The report used IndiaSIM, a well-validated agent-based model of the Indian population. This has been published widely over many years and has been used for government decision-making.
JHU under attack
Meanwhile, the social media took a complete U-turn on the report, with netizens asking the John Hopkins University if it was a study by their students since it is circulating widely across India.
Responding to such doubts, the JHU tweeted stating that it was not an authorised use of their logo and that they are in touch with CDDEP on it.
Speaking to The Federal, Ramanan Laxminaryan from CDDEP said, “There is some tweet storm going around on the Hopkins logo on our estimates. I am appointed at Hopkins as is half the modelling team. But since we didn’t put our names on the slides, it is against Hopkins policy since it then appears as if it’s the university’s official position. This will be fixed tomorrow and their logo will be on.”
“JHU team was following their code and are not wrong. But they will put out a correction tomorrow” he added.

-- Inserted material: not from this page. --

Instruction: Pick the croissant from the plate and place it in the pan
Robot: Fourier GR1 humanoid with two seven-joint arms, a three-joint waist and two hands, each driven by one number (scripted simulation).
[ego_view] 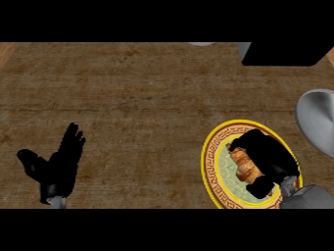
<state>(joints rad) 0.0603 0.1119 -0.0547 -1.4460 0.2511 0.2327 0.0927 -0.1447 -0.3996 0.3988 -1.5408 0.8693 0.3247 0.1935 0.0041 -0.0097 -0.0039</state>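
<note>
While the croissant [245, 165] lay on the yellow-rimmed plate [207, 157] at the near right, it was clasped by the curled fingers of the right hand [271, 156]. The left hand [58, 169] was held spread at the near left. The pan [328, 122] was set just right of the plate.

On the wooden tabletop [126, 98] are counted one croissant [243, 164], one yellow-rimmed plate [210, 166], one grey metal pan [327, 125] and one black block [281, 53], while two black hands are seen, the left hand [57, 166] and the right hand [269, 156].
</note>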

The Times of India via their fact check team also broke the news stating that the earlier reports carried by several other media houses were fake and the JHU has given their clarification.
New report co-authored by faculty w/ appointments at @JohnsHopkinsSPH uses strong scientific modelling based on available data & clear assumptions to help inform the #Covid19 response in India. Note: Its findings do not reflect the views of @JohnsHopkins. https://t.co/LCMMKcWImW pic.twitter.com/JkUh4nImrY
— International Health (@JohnsHopkinsIH) March 28, 2020
In a statement on Twitter, Johns Hopkins University said that a new report co-authored by faculty, with appointments at their public health university, uses strong scientific modelling based on available data and clear assumptions to help inform the COVID-19 response in India. It added that its findings “do not reflect the view of JHU”.